Modes de consommation et production durables – La CDD-19 devait préciser les grandes lignes du Cadre décennal de programmes (10YFP) sur les modes de consommation et de production durables (CPD), élaborées par le Processus de Marrakech. Ce processus avait été entrepris en 2003 en réponse à la demande, formulée lors du Sommet de Johannesburg (2002), d’élaborer un plan décennal pour appuyer la CPD en vue de son examen lors du quatrième cycle d’implantation de la CDD. Alors qu’on s’attendait à ce que l’établissement du 10YFP constitue le point culminant de la CDD-19, le texte a été rejeté en bloc en raison de dissensions persistantes sur d’autres thématiques. Les discussions ont toutefois permis de préciser plusieurs éléments d’une éventuelle décision sur le 10YPF qui, pour donner une seconde chance au processus, pourraient être transmis à un autre forum onusien, notamment à la Conférence de Rio +20. Sur la vision, les buts et objectifs du 10YFP, le G-77/Chine a réussi à faire inclure que « les pays développés doivent prendre l’initiative et faire profiter tous les pays du processus ». Les PED ont également plaidé avec succès pour que le Programme des Nations unies pour l’environnement (PNUE) serve de secrétariat au 10YFP, et pour la création d’un fonds d’affectation spécial. Le texte recommande, par ailleurs, la création d’un petit conseil ayant la responsabilité d’appuyer le secrétariat, notamment pour le financement de la CPD et la mise en place d’une plateforme pour permettre aux PED d’obtenir un soutien à leurs programmes. Enfin, il invite les gouvernements et les parties prenantes à désigner des points focaux et encourage les gouvernements, les institutions financières internationales et les autres parties prenantes à soutenir la mise en œuvre du 10YFP dans les pays en développement et en transition.

Transport – Malgré les points de vue apparemment irréconciliables des pays développés, confrontés aux impacts négatifs des véhicules individuels, et des PED qui insistent sur le rôle essentiel de l’industrie automobile pour leur développement, les délégués ont réussi à rédiger un texte consensuel sur la question. Le texte final reconnaît que le transport durable est un élément central du développement durable et recommande, notamment : d’optimiser les infrastructures de transport ; de promouvoir la technologie et l’innovation ; de réduire les distances parcourues en recourant à la planification intégrée des transports, du logement et du développement économique ; de concevoir les systèmes de transport en commun de manière à faciliter l’accès à l’emploi, aux marchés et aux services sociaux, y compris dans les régions rurales ; d’envisager l’amélioration des transports rapides par autobus, métro et systèmes légers sur rail ; d’appuyer une plus grande utilisation du rail et des voies navigables ; de promouvoir les partenariats public-privé ; et de réduire la pollution atmosphérique en favorisant l’économie de carburants, en rehaussant les normes d’émission, et en encourageant l’utilisation des énergies renouvelables. Enfin, le texte souligne la possibilité, pour les PED, d’établir les transports durables comme un secteur prioritaire d’aide publique au développement (APD).
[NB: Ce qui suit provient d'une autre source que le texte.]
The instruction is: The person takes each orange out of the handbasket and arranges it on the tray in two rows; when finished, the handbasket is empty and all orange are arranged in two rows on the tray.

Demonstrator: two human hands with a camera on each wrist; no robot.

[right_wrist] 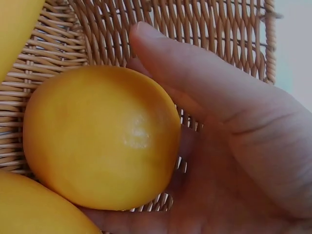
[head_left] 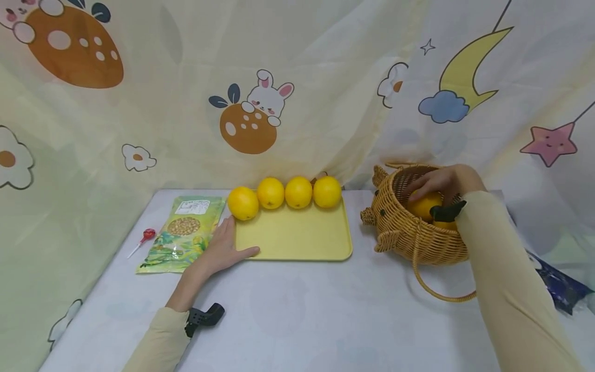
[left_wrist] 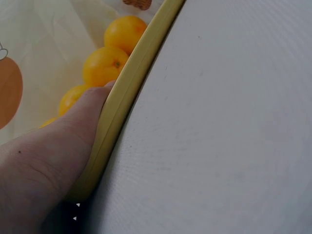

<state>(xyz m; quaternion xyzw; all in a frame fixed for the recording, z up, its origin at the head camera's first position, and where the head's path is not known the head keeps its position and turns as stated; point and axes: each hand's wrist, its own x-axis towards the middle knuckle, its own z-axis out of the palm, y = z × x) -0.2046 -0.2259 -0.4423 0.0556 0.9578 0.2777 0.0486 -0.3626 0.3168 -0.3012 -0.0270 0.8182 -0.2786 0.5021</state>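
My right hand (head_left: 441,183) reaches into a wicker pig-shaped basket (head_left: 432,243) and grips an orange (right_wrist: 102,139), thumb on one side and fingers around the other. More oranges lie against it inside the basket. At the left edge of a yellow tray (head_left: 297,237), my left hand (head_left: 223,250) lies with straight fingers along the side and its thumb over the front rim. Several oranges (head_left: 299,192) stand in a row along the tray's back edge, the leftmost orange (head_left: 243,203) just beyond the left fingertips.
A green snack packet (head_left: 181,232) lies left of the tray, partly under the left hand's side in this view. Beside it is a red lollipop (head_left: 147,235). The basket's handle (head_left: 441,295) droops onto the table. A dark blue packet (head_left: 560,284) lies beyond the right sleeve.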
Produits chimiques – Les discussions sur les produits chimiques ont achoppé sur la question du financement, abordée dans la section sur les MOI. La proposition de sortir cette section du texte sur les produits chimiques, qui s’est butée au refus du G77/Chine, a conduit les négociations dans une impasse et fait échouer la tentative d’élaborer un texte « à prendre ou à laisser ». C’est donc un texte largement crocheté qui a été transmis au bureau. Les passages entre crochets portent sur : la réalisation des Objectifs du Millénaire pour le développement (OMD) ; le principe de précaution et la notion de pollueur-payeur ; l’économie verte ; l’intégration de l’Approche stratégique de gestion internationale des produits chimiques (SAICM) au processus consultatif du PNUE sur les options de financement pour les produits chimiques et les déchets ; et le rôle du secteur privé dans le financement de la gestion rationnelle des produits chimiques.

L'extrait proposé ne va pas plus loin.